The telemetry data is then sent to an observability tool for storage and visualization.

How opentelemetry fits with an application
OpenTelemetry libraries instrument application code to generate telemetry data that is then sent to an observability tool for storage & visualization

OpenTelemetry is the bedrock for setting up an observability framework. It also provides you the freedom to choose a backend analysis tool of your choice.

OpenTelemetry and SigNoz​

In this article, we will use SigNoz as our backend analysis tool. SigNoz is a full-stack open-source APM tool that can be used for storing and visualizing the telemetry data collected with OpenTelemetry. It is built natively on OpenTelemetry and works on the OTLP data formats.

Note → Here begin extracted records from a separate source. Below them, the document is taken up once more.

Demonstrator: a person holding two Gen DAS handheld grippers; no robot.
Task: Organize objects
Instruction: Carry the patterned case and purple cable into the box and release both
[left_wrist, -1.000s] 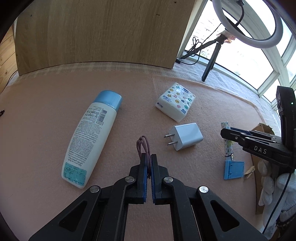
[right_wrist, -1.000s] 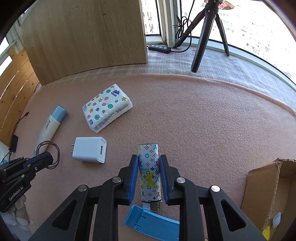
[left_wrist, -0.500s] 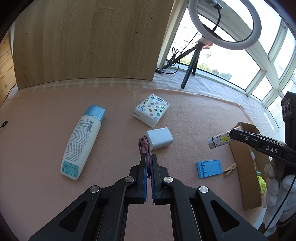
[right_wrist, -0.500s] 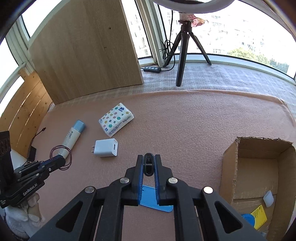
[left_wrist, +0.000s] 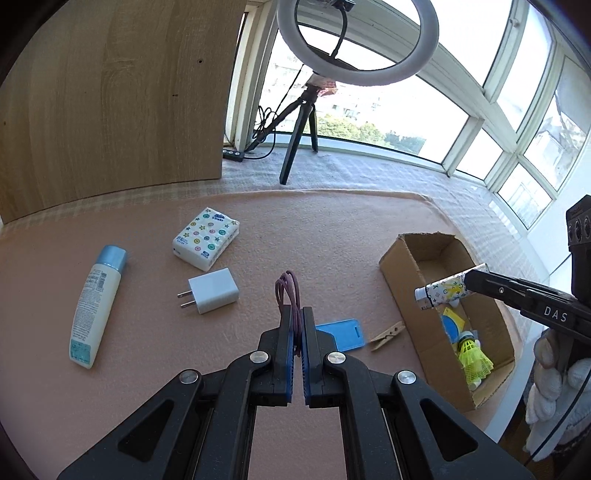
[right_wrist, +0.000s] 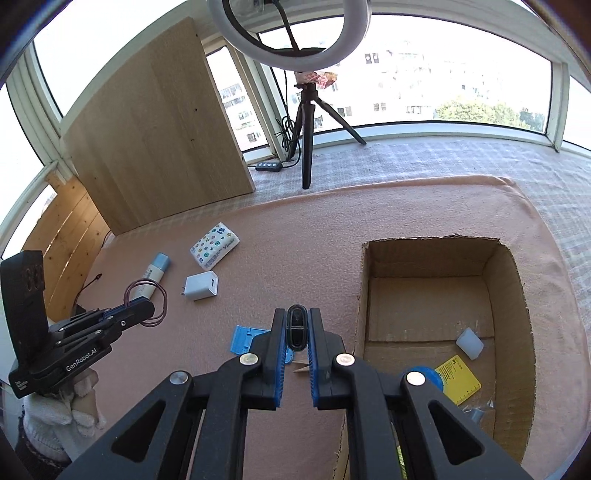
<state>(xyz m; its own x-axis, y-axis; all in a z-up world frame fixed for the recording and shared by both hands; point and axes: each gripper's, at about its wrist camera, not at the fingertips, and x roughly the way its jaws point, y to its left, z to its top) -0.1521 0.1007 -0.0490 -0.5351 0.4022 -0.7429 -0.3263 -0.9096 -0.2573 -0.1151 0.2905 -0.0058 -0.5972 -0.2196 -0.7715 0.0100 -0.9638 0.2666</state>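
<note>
My left gripper is shut on a purple hair tie, lifted above the pink mat; the same gripper and its hair tie show at the left of the right wrist view. My right gripper is shut on a small patterned white tube, seen end-on. From the left wrist view the tube hangs over the open cardboard box, held by the right gripper. The box holds a yellow shuttlecock, a yellow card and a white piece.
On the mat lie a white bottle with a blue cap, a tissue pack, a white charger plug, a blue card holder and a wooden clothespin. A ring light tripod and a wooden board stand behind.
Both grippers rose and swung right toward the box. The right gripper closed on the patterned tube, lifted it off the mat and now holds it above the box. The left kept its hair tie.
</note>
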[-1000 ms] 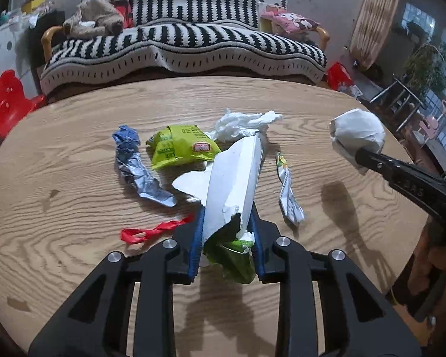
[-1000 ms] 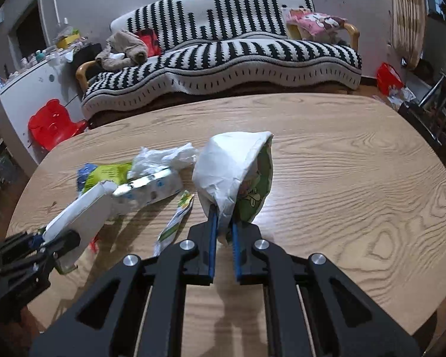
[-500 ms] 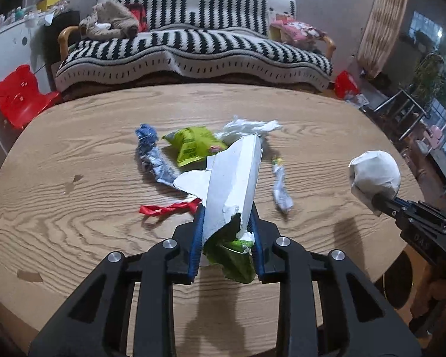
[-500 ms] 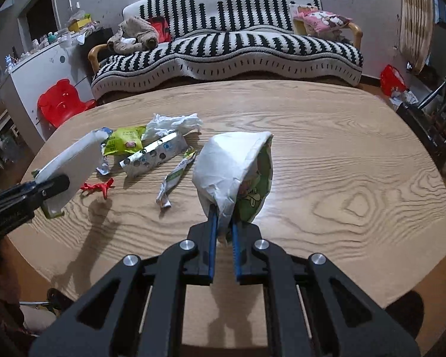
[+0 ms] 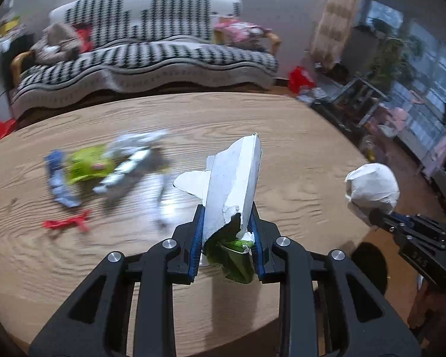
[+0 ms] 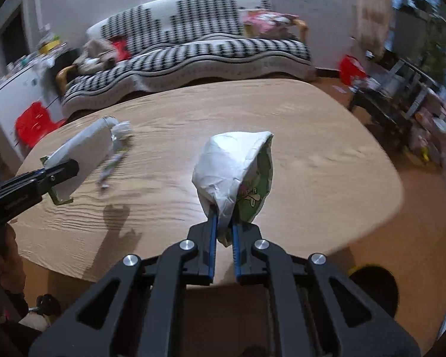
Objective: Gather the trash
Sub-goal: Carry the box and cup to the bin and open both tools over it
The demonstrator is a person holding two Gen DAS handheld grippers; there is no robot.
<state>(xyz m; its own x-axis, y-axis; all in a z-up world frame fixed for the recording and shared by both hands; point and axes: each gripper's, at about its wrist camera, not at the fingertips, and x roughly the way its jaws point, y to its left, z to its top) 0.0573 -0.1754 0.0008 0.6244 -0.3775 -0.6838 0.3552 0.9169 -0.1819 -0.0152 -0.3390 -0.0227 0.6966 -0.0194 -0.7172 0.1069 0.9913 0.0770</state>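
Clearly torn white carton [image 5: 235, 178] (green inside), gripper-held [image 5: 226, 232].

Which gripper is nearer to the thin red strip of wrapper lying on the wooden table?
Left. The left gripper, shut on a torn white carton, hangs just right of the red strip. The right gripper, shut on a crumpled white bag, is beyond the table's right edge.

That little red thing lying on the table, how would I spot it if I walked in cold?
Start at the big oval wooden table in front of the striped sofa, and find the litter heap on its left half. The thin red twisted scrap lies at the heap's near edge, just below the blue-and-silver foil wrapper. It is the only red piece.
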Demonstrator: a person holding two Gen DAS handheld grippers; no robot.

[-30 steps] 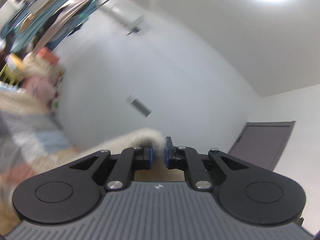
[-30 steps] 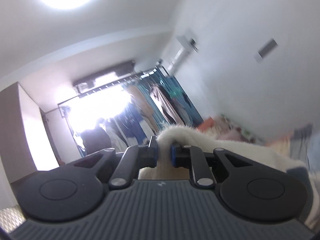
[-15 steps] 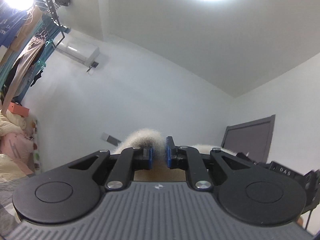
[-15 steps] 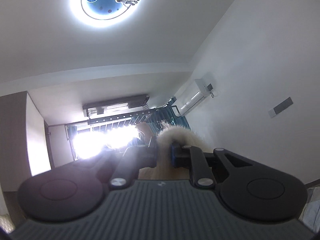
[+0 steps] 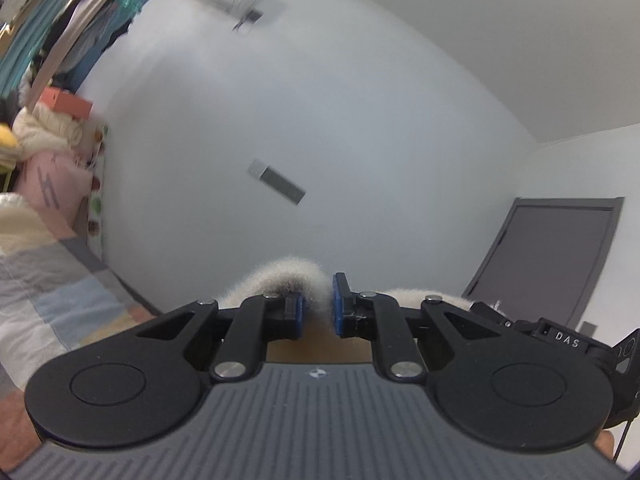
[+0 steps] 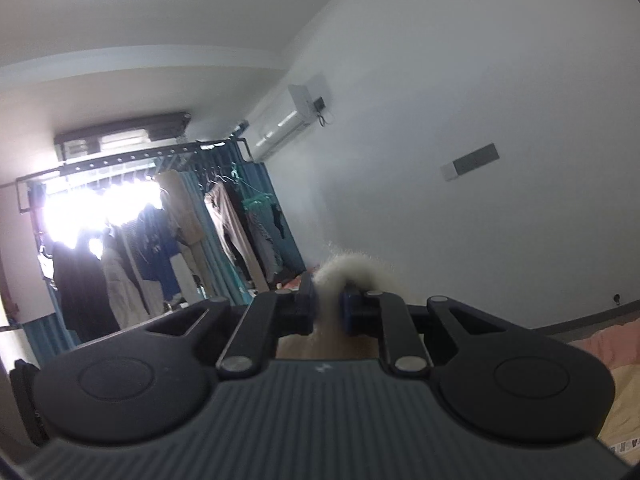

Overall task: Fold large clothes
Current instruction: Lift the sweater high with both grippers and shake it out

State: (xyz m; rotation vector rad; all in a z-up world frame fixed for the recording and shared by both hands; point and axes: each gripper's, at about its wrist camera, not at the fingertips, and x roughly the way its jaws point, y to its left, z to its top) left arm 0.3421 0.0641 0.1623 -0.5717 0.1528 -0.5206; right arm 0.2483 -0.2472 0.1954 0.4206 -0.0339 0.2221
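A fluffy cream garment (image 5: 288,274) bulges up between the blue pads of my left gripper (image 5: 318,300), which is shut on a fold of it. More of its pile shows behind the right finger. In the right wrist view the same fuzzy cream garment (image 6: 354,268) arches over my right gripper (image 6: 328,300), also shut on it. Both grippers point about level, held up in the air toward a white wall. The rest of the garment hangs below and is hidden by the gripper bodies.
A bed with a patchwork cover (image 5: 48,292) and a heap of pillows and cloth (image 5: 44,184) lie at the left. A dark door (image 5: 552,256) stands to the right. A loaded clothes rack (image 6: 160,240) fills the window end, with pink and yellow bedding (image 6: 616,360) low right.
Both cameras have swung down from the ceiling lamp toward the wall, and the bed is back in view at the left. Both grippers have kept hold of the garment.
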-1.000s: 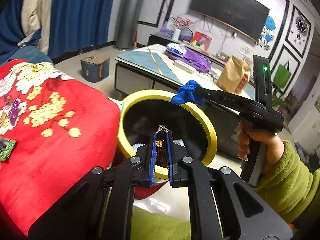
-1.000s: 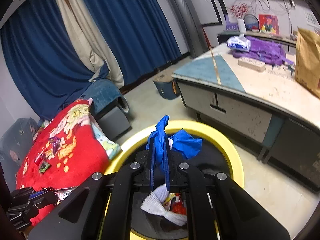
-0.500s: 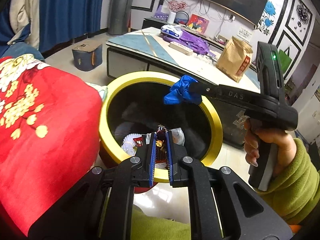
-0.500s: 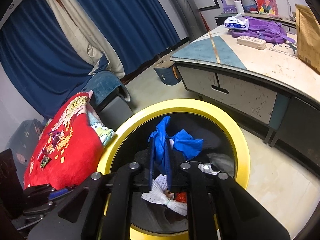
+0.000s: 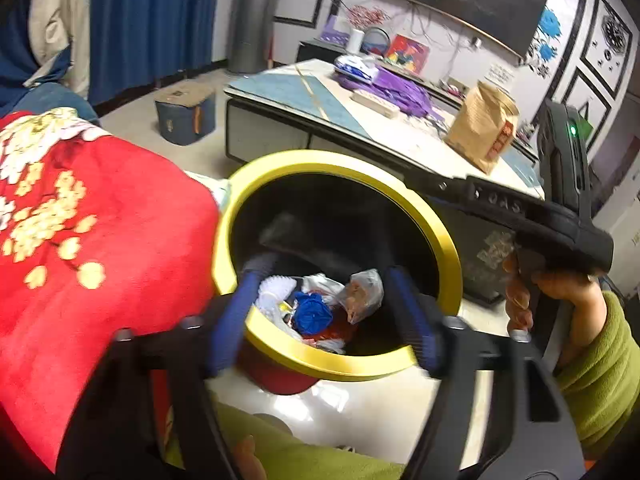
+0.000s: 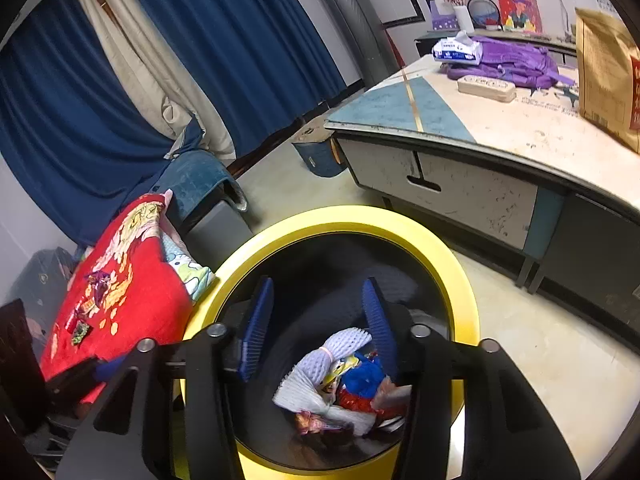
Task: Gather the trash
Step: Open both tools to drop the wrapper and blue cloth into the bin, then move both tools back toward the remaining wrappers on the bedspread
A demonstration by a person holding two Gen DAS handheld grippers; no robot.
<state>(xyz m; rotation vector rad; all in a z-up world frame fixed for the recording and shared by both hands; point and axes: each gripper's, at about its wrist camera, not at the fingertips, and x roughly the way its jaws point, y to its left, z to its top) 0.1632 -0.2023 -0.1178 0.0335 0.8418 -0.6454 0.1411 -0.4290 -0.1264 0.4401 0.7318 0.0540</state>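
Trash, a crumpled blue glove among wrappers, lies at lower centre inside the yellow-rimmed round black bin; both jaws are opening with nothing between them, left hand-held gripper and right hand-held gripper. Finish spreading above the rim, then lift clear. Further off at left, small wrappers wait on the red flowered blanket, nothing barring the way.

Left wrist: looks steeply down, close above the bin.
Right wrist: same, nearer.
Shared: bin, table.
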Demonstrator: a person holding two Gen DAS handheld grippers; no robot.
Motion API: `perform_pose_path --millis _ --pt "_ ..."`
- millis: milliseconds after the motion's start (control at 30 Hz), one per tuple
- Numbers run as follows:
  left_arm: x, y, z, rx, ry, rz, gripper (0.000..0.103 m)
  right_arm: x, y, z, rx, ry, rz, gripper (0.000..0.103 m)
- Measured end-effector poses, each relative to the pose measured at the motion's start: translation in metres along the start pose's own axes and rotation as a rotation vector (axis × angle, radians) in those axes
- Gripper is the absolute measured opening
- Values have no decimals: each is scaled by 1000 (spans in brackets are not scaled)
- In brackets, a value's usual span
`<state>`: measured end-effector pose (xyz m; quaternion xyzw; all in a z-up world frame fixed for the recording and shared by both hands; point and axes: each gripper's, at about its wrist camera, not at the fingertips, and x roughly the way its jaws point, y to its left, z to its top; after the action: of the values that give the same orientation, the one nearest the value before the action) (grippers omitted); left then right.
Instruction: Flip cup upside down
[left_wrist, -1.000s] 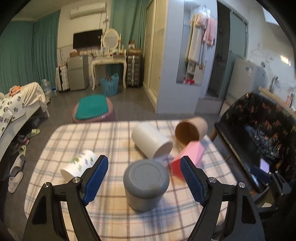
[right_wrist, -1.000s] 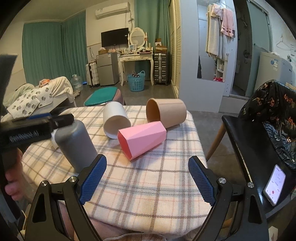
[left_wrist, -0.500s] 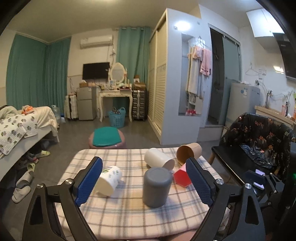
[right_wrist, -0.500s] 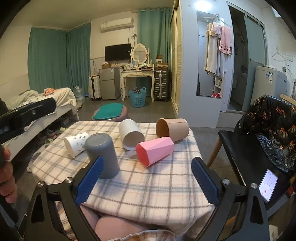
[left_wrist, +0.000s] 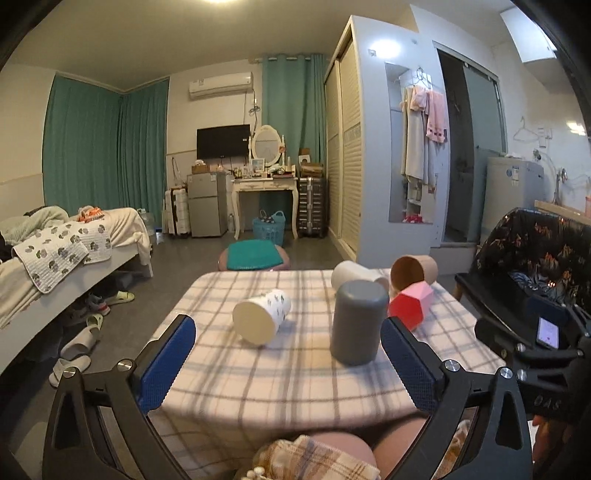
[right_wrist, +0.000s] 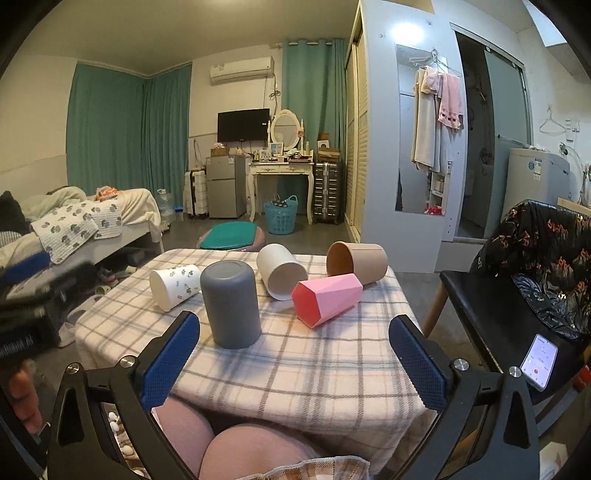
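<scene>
A grey cup (left_wrist: 356, 321) (right_wrist: 231, 303) stands upside down on the plaid-covered table (left_wrist: 280, 373) (right_wrist: 321, 365). A white leaf-print cup (left_wrist: 261, 316) (right_wrist: 174, 281), a plain white cup (left_wrist: 354, 277) (right_wrist: 281, 271), a tan cup (left_wrist: 413, 271) (right_wrist: 357, 261) and a pink faceted cup (left_wrist: 410, 303) (right_wrist: 327, 298) all lie on their sides. My left gripper (left_wrist: 286, 363) is open and empty, back near the table's front edge. My right gripper (right_wrist: 293, 363) is open and empty, also at the front edge.
A black chair (right_wrist: 517, 295) with a phone (right_wrist: 538, 361) on it stands right of the table. A bed (left_wrist: 55, 258) is at the left and a round stool (left_wrist: 255, 254) is behind the table. The person's knees (right_wrist: 236, 446) sit under the front edge.
Both grippers have pulled back and up from the table, away from the grey cup, which stays standing upside down. The left gripper has also swung to the left.
</scene>
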<state>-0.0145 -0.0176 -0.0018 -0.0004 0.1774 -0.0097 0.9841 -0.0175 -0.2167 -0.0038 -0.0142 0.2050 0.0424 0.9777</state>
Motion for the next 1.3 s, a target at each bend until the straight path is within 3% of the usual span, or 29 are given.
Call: perform_pose_path --millis 367,1300 --pt "6 10 -16 -33 52 -8 103 7 4 -4 6 11 -3 103" --pt "5 12 -17 -28 47 -11 103 11 8 -6 -6 35 11 103"
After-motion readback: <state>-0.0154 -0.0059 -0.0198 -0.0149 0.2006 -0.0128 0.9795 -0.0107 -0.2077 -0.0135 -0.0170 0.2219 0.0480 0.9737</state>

SigNoz provides query and visualization capabilities for the end-user and comes with out-of-box charts for application metrics and traces. It also provides logs management. With logs, metrics, and traces under a single dashboard, SigNoz is a open-stop open source observability platform.

Now let’s get down to implementing OpenTelemetry libraries for tracing Kafka clients.

Installing SigNoz​

First, you need to install SigNoz so that OpenTelemetry can send the data to it.

SigNoz can be installed on macOS or Linux computers in just three steps by using a simple installation script.

The install script automatically installs Docker Engine on Linux. However, on macOS, you must manually install Docker Engine before running the install script.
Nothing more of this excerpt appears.